On being arrested while protesting abortion.

“The [Operation Rescue] movement was one that was really based the protest of the civil rights movement. It was a kind of nonviolence, civil disobedience that was intended to interrupt abortion services, the abortion industry, in a peaceful, nonviolent way — not only in hopes of preventing abortions in that time and place…, but also because it was nonviolent civil disobedience. We would get arrested and therefore clog up the court system with our cases as a way of raising political and social consciousness about the abortion issue. It was very controversial, as you can imagine: a bunch of Baptist, Catholic, charismatic and evangelical Christians sitting in front of an abortion [clinic], blocking the doors and being literally carried away by police officers, put in buses and taken away to be processed. I was arrested 3 times that way, and also a couple of times when I was simply sidewalk counseling, not intending to be arrested, but just simply offering help going into the clinic. We would sometimes be accused of trespassing…”

How we can be convictional yet friendly.

“The way that I am with people now with whom I strongly disagree on these major social and political issues was formed during those years. It may be hard for people to put together, but standing out there at least once a week for 10 years at the clinics, talking to women and men going into the clinics, talking to counter protesters, those people then would tell you that I was the same then as I am now. I engaged in dialogue and conversation with so many different people.
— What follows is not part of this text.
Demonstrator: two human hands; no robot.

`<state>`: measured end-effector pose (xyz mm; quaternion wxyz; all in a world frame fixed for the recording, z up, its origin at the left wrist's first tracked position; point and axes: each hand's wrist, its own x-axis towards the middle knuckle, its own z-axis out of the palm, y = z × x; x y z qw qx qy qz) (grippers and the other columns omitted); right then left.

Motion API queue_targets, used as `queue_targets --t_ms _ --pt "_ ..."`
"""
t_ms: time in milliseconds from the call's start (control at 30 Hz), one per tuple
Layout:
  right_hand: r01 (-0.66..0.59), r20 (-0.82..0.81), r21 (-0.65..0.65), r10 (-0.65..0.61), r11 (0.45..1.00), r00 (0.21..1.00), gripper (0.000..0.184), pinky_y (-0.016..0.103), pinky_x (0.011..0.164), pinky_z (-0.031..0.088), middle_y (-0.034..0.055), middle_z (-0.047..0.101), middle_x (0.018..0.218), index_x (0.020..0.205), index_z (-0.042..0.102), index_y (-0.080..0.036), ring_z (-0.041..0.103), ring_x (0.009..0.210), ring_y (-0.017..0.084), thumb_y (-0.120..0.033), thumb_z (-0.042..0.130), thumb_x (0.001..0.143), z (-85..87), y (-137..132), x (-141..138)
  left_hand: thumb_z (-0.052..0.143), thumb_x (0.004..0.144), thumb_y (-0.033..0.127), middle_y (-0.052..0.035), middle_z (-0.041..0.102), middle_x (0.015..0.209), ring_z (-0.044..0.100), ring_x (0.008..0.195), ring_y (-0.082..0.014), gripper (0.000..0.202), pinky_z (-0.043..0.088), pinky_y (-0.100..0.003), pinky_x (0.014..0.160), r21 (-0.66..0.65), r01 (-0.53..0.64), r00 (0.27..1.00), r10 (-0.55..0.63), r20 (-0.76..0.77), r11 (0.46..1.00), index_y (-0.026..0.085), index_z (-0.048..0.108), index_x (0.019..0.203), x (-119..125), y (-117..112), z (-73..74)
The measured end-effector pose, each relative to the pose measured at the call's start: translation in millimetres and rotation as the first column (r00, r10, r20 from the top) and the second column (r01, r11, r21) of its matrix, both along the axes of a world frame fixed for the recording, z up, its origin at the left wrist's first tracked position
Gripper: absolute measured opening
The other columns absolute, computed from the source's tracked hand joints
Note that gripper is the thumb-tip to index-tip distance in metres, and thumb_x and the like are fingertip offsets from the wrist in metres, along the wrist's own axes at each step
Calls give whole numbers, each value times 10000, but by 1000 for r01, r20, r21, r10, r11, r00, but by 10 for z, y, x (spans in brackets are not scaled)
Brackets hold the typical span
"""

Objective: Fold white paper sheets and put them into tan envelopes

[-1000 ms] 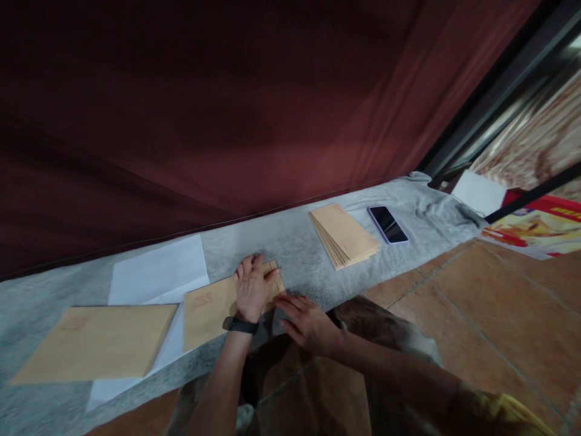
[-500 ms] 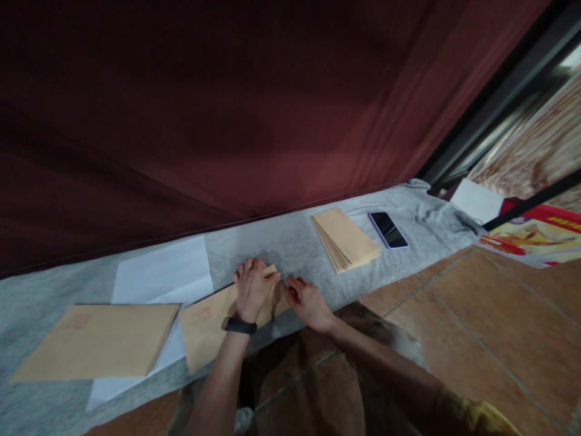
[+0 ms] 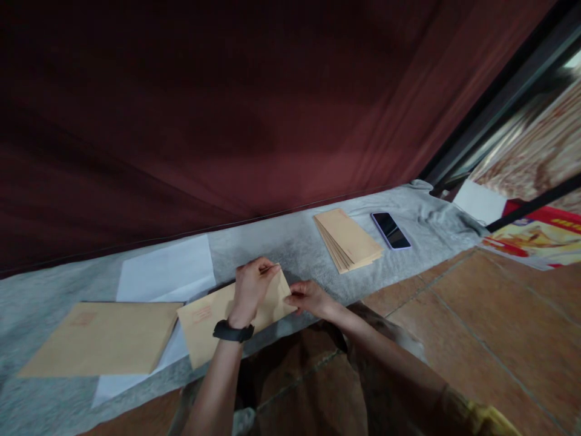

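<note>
A brown paper envelope (image 3: 206,330) with red print lies on the grey cloth in front of me. My left hand (image 3: 254,286), with a black band on its wrist, pinches the envelope's far corner at the right end. At the near corner of that same end, my right hand (image 3: 311,298) grips the edge between thumb and fingers. To the left rests a stack of larger-looking brown envelopes (image 3: 113,339), partly over white paper sheets (image 3: 167,269). A fanned pile of brown envelopes (image 3: 348,238) sits to the right of my hands.
A phone (image 3: 391,231) in a purple case lies right of the fanned pile. The grey cloth (image 3: 431,209) covers a narrow ledge against a dark red curtain (image 3: 254,121). Brown floor tiles (image 3: 476,327) and a colourful printed box (image 3: 540,236) are at the right.
The folded strip at the envelope's right end no longer stands up; that end now looks flat. My right hand has closed on its near corner, and my left hand has shifted to its far corner.
</note>
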<state>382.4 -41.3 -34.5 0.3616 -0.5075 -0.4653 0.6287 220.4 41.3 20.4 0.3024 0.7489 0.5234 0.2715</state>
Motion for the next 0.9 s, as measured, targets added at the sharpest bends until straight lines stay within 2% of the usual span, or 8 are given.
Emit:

I’m actually still friends on Facebook with a counter protester who was one of the most vicious ones out there; [he] actually assaulted one of the pro-life protestors at that time. I have still maintained a friendship with him, or tried to. So there is a way that we can be convictional and confrontational and stand up for what’s right in ways that take great risks (like being arrested), and for me that has made me more understanding and compassionate to those I think are wrong.

“There are many ways we can engage the culture and engage those we disagree with. I think these rescues were very important and crucial for raising awareness in our culture. We are seeing the abortion rate drastically decline since they reached their peak in the mid-80s, that’s for a number of reasons for sure. But this movement was an important way for our country to confront what abortion had become… in our culture. There are different times for different strategies, but the truth never changes.”
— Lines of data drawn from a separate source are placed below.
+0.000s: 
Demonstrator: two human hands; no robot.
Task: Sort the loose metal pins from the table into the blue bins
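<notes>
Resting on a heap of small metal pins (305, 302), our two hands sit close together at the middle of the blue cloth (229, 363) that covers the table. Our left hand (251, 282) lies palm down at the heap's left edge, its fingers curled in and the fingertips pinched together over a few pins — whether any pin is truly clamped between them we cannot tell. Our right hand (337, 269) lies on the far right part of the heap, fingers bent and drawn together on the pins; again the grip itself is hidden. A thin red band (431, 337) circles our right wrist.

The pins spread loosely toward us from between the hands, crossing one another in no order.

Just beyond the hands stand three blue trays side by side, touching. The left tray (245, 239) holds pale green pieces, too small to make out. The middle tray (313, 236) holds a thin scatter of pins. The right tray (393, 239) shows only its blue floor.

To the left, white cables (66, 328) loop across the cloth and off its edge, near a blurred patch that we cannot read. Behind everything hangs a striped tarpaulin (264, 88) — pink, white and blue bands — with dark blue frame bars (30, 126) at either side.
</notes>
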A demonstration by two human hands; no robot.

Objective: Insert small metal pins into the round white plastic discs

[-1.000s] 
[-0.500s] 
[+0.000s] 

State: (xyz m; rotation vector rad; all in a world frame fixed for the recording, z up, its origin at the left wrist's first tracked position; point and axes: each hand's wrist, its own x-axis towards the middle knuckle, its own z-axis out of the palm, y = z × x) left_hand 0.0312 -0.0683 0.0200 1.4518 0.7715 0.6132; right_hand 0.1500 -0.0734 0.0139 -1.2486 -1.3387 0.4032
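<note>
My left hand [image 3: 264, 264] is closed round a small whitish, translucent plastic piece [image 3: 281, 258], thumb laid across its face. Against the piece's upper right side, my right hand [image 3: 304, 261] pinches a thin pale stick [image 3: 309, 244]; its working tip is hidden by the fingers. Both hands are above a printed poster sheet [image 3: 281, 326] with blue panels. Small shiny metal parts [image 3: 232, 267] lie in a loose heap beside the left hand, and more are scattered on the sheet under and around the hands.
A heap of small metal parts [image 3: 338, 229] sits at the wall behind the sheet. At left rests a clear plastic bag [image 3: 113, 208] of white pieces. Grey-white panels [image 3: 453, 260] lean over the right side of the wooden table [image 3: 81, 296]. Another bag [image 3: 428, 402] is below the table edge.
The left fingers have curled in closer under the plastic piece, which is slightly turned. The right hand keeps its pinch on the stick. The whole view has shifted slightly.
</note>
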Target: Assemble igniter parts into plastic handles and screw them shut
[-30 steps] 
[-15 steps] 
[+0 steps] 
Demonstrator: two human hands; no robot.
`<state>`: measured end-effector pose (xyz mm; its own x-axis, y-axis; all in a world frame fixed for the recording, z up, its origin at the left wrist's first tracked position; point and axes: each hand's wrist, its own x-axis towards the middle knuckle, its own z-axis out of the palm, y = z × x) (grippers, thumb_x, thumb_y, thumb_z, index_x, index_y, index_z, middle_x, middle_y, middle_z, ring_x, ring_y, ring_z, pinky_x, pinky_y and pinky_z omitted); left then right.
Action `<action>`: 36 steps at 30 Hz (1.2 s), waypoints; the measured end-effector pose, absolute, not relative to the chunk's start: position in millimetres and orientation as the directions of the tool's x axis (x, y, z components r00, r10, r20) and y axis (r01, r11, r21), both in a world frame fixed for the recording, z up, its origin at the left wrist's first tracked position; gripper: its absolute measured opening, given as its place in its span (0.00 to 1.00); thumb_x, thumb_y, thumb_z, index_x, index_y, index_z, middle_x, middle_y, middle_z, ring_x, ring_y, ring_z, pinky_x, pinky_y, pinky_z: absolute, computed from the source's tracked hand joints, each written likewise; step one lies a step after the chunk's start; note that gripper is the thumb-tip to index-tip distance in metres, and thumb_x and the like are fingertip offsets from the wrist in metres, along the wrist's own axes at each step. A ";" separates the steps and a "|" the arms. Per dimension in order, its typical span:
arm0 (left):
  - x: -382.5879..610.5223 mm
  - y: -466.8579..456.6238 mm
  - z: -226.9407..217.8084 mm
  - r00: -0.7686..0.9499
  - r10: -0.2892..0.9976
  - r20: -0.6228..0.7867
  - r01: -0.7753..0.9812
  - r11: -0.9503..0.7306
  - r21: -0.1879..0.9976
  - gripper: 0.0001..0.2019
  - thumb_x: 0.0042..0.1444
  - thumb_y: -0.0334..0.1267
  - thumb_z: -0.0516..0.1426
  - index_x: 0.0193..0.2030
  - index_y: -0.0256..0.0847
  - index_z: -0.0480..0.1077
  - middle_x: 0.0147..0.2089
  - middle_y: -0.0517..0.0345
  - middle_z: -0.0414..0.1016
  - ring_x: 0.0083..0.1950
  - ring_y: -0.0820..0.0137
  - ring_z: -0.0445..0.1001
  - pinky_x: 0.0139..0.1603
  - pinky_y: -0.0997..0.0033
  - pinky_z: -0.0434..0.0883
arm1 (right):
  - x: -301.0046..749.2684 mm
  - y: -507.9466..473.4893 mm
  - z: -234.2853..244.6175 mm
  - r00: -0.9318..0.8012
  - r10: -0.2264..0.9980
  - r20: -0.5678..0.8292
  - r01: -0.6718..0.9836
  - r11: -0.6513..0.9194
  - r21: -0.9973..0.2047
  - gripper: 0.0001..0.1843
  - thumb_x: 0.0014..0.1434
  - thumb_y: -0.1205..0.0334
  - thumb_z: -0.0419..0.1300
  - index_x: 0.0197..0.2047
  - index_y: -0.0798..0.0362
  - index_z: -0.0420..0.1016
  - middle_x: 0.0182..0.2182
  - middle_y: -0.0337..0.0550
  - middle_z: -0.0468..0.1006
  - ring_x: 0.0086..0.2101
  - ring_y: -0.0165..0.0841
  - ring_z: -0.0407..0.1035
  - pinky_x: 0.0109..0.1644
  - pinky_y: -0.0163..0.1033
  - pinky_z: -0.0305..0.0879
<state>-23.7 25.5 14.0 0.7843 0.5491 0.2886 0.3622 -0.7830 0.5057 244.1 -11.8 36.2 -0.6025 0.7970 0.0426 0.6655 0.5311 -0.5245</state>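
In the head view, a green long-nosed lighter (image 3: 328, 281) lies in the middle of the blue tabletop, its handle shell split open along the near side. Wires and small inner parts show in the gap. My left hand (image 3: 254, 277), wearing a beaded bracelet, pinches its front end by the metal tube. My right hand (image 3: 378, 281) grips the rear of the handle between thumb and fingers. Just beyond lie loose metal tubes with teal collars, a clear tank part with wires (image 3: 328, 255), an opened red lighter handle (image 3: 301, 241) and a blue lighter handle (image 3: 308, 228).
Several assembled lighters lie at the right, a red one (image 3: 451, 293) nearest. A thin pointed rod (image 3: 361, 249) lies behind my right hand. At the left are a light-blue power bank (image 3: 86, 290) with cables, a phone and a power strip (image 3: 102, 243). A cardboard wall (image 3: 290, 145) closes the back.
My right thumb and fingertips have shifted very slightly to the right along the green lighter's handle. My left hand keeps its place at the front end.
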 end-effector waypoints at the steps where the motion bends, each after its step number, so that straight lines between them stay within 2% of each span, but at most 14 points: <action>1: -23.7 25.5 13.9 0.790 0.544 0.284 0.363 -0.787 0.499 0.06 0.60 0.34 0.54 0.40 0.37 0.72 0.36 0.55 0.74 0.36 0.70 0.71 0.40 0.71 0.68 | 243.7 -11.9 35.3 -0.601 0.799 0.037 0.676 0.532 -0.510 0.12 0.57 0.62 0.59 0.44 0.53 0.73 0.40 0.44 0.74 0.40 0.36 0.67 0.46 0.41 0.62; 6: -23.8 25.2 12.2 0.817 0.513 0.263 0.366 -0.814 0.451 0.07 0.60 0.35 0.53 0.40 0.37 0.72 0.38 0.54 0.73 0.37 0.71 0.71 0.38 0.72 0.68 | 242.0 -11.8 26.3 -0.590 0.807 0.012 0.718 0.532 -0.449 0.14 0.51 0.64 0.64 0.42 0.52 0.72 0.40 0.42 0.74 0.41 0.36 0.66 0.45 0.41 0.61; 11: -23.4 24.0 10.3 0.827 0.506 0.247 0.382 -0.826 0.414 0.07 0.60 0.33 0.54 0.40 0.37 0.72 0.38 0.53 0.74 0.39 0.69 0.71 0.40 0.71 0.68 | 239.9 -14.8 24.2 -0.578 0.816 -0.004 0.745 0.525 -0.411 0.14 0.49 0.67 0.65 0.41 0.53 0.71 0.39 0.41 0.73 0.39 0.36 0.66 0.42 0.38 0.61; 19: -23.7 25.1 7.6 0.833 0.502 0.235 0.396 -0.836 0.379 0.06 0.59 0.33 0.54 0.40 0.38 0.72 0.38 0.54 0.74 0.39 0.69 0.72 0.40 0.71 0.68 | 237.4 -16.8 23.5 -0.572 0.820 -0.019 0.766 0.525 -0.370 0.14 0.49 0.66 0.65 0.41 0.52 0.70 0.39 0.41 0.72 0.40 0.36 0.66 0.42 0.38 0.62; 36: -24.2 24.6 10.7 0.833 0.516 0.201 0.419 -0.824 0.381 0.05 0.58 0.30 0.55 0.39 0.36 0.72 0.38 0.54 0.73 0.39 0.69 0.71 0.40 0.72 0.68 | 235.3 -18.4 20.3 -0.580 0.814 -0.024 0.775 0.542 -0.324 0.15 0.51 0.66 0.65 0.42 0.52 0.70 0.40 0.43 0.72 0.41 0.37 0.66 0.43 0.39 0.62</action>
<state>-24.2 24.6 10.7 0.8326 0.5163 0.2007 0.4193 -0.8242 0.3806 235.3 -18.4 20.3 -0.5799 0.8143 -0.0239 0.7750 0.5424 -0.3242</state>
Christians should be the ones who are leading the way in making culture.

What is cultural engagement?

“Culture cultivates. Culture is the thing that fosters and develops who we are as individuals, and a society and a community. Of course if we think about the ways that the church is a part of the culture, we can look throughout church history and there are a number of ways the church has envisioned itself or pictured itself in relationship to culture — whether over, or against or part of. Actually the phrase engaging culture… I actually do not like that phrase because we cannot live apart from culture. We are born in culture, we’re a part of culture, and actually there are many cultures in a society. So to talk about ‘engaging the culture’ is similar to saying ‘engaging the air’ — there’s no avoiding it.

“But within evangelicalism, particularly 21st century conservative evangelicalism, we use that phrase because many of us have come out of an era or are descended from people who tried to separate from culture. For many of us, that’s our heritage. We live now in a time when more of us are trying have a more constructive way of engaging the culture rather than being separatists….

Christians should be the ones who are leading the way in making culture rather than just simply reacting, debating or opposing.”